(Your task)
The stretch wanted below opens at the line containing "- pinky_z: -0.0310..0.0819" and closes at the line containing "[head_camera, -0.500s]". Please return it exactly, with no other lines.

(Raw data)
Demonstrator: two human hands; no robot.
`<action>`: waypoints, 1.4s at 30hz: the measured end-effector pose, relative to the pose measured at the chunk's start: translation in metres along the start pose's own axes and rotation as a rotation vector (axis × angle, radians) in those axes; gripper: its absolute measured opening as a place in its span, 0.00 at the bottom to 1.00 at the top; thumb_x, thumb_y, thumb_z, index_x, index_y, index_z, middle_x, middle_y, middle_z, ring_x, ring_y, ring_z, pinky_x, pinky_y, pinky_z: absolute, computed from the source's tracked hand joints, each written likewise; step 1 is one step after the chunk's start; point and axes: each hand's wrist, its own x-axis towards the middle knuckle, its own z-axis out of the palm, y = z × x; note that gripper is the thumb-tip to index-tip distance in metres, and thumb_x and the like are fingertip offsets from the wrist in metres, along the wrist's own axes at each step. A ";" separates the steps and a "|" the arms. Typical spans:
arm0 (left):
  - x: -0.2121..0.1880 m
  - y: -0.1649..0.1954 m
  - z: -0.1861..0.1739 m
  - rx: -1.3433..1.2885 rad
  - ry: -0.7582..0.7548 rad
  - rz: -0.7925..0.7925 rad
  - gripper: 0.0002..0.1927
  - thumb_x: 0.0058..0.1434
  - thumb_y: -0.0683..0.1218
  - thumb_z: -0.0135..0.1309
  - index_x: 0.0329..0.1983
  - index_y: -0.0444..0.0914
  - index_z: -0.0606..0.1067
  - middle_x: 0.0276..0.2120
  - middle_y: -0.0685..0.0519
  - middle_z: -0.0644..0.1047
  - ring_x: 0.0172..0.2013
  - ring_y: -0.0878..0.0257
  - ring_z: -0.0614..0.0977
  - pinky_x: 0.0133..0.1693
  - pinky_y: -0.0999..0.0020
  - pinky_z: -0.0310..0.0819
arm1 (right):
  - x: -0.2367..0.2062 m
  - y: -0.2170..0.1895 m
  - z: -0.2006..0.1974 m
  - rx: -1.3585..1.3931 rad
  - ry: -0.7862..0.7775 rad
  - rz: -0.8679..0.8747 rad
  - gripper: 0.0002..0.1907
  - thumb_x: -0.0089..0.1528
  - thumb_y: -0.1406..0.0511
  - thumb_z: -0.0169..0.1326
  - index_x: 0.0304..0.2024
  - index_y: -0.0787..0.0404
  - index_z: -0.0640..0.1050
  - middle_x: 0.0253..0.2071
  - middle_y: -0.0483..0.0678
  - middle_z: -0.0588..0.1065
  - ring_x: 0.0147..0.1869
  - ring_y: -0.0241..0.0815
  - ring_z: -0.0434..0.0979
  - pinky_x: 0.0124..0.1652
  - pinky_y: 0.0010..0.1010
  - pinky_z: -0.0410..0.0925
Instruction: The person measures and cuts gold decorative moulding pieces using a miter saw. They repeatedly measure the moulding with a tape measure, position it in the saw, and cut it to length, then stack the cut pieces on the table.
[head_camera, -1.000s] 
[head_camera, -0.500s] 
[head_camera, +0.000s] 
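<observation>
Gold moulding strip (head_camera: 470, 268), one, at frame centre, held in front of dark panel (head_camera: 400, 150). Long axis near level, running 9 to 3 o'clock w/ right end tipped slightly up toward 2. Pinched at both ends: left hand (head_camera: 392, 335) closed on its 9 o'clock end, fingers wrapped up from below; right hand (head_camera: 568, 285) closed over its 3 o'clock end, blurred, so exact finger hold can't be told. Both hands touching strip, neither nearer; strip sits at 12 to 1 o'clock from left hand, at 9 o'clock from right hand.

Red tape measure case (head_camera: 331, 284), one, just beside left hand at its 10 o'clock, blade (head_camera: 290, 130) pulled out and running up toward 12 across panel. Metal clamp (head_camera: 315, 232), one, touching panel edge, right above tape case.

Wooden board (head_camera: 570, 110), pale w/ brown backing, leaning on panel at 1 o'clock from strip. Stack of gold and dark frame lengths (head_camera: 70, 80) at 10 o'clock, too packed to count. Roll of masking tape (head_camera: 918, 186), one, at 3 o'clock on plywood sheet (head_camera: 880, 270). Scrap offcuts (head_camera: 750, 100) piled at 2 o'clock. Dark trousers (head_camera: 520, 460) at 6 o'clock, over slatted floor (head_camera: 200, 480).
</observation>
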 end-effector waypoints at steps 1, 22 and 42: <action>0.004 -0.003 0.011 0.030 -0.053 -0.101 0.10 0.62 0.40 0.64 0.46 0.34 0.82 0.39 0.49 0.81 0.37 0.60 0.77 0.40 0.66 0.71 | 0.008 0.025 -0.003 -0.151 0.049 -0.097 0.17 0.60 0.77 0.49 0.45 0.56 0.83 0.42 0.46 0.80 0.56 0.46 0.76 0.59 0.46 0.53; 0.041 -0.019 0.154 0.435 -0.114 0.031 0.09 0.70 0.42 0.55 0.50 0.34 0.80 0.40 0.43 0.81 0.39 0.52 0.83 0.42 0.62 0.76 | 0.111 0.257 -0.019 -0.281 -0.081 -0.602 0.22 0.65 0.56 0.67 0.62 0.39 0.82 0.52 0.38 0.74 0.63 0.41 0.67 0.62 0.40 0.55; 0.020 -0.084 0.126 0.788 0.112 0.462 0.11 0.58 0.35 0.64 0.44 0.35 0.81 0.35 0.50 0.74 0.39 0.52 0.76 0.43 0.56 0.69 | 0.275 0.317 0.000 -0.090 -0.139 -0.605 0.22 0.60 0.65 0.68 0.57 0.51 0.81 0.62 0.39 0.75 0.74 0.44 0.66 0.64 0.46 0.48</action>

(Expected answer)
  - pinky_z: -0.0310..0.0819
arm1 (right):
  - x: -0.2367..0.2062 m
  - y: -0.2170..0.1895 m
  - z: -0.2006..0.1974 m
  - rx: -1.3585..1.3931 rad
  - ry: -0.7862..0.7775 rad
  - rz: -0.8679..0.8747 rad
  - gripper: 0.0002..0.1907
  - thumb_x: -0.0089..0.1528
  - thumb_y: -0.1406..0.0511
  - thumb_z: -0.0169..0.1326
  - index_x: 0.0304..0.2024
  - index_y: -0.0787..0.0404
  - index_z: -0.0640..0.1050
  - middle_x: 0.0253..0.2071
  - middle_y: -0.0483..0.0678
  - middle_z: -0.0588..0.1065
  - ring_x: 0.0147..0.1869
  - ring_y: -0.0241..0.0815
  - ring_z: -0.0434..0.0979
  - pinky_x: 0.0124..0.1652
  - pinky_y: 0.0010..0.1010
  - pinky_z: -0.0410..0.0925
Instruction: The person measures and cuts gold decorative moulding pieces using a miter saw. They repeatedly measure the moulding with a tape measure, position it in the saw, and cut it to length, then stack the cut pieces on the table.
[head_camera, -1.000s] 
[head_camera, -0.500s] 

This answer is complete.